In the course of my adult wanderings through what is normally considered children's literature, I came to a few firm conclusions about stories, these powerful and mysterious creations of the human mind. For instance, I came to believe that stories have healing power, that they can help us deal with difficult emotional situations by giving us examples of human behavior, perhaps similar in some way to the struggles we are going through at some stage of life, and which might inspire us to try a different strategy for living. I believe stories have survival value for the human species and that they were a big step in human evolution, allowing us to think metaphorically and to pass down the accumulated wisdom of the race in story form. I believe stories are metaphors by which people measure and adjust their own lives by comparing them to those of the characters. I believe the basic metaphor of most stories is that of the journey, and that good stories show at least two journeys, outer and inner, an outer journey in which the hero tries to do something difficult or get something, and an inner journey in which the hero faces some crisis of the spirit or test of character that leads to transformation. I believe stories are orientation devices, functioning like compasses and maps to allow us to feel oriented, centered, connected, more conscious, more aware of our identities and responsibilities and our relationship to the rest of the world.

But of all my beliefs about stories, one that has been particularly useful in the business of developing commercial stories for the movies is the idea that stories are somehow alive, conscious, and responsive to human emotions and wishes.

I have always suspected that stories are alive. They seem to be conscious and purposeful. Like living beings, stories have an agenda, something on their minds. They want something from you. They want to wake you up, to make you more conscious and more alive. They want to teach you a lesson disguised as entertainment. Under the guise of amusement, stories want to edify you, build up your character just a little by showing a moral situation, a struggle, and an outcome. They seek to change you in some small way, to make you just a bit more human by comparing your behavior to that of the characters.

The living, conscious, intentional quality of stories is here and there revealed in familiar fairy tales, like the one the Brothers Grimm collected called "Rumpelstiltskin," the tale of the little man with his power to spin straw into gold and a mysterious desire to own a human child. The story is found in many cultures where the little man is known by strange and funny names like Bulleribasius (Sweden), Tittelintuure (Finland), Praseidimio (Italy), Repelsteelije (Holland), and Grigrigredinmenufretin (France).

This was one of the stories that posed challenging questions in the mental laboratory of my earliest childhood. Who was this little man, where did he get his powers, and why did he want that human child? What was the lesson the girl in the story was supposed to learn?

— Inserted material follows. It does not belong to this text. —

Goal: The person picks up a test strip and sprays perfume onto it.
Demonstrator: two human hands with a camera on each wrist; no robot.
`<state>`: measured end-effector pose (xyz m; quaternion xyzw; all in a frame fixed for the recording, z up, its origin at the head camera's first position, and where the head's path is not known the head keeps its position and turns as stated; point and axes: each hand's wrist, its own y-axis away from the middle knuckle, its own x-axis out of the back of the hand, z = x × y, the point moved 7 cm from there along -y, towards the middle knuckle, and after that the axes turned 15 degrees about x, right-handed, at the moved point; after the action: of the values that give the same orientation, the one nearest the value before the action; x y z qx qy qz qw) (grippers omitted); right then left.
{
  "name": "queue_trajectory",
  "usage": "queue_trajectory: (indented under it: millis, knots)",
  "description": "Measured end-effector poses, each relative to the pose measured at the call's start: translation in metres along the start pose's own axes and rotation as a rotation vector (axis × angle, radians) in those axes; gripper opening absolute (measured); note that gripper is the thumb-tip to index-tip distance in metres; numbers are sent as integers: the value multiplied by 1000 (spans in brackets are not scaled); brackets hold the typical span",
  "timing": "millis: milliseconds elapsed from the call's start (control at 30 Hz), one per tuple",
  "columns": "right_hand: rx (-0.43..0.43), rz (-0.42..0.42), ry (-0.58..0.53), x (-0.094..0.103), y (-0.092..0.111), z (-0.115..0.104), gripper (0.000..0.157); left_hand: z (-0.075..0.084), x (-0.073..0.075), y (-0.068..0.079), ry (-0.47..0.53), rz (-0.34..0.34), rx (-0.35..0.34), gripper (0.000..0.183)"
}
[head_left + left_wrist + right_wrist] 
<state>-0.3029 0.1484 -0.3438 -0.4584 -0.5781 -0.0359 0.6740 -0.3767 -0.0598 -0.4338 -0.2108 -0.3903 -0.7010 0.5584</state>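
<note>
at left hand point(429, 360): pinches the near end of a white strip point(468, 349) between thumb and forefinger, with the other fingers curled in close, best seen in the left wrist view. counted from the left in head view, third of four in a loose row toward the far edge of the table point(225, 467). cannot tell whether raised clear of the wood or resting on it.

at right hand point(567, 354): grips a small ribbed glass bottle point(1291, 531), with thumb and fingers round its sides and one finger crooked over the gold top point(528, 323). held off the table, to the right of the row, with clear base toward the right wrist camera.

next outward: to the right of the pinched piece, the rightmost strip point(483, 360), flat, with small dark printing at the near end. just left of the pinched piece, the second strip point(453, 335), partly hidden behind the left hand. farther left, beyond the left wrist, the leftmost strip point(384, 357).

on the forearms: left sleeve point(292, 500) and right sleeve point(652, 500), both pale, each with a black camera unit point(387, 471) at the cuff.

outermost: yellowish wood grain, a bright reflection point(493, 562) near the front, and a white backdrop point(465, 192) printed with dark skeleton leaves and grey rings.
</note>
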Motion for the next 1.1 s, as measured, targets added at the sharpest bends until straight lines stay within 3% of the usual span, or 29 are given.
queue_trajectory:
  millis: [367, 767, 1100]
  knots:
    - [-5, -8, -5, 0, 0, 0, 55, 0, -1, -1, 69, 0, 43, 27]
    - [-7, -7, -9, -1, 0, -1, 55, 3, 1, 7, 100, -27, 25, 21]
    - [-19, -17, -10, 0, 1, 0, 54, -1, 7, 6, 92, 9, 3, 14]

Later in life, as I returned to contemplate that story as part of my work for Walt Disney animation, many of those mysteries remained, but the deep wisdom of the folk tale helped me understand that stories are alive, that they actively respond to wishes, desires, and strong emotions in the characters, and that they are compelled to provide experiences that teach us some lesson in life.

THE STORY OF RUMPELSTILTSKIN

The well-known tale begins with a lovely young girl in a dangerous situation, an archetypal damsel in distress. She is the daughter of a miller who brags to the king that his daughter is so talented, she can even spin straw into gold. The king, a literal-minded fellow, says "That's the kind of talent I like!" and locks her in a room in his castle containing only a spinning wheel and piles of straw, warning that he's going to have her killed in the morning if she doesn't spin the straw into gold as her daddy promised.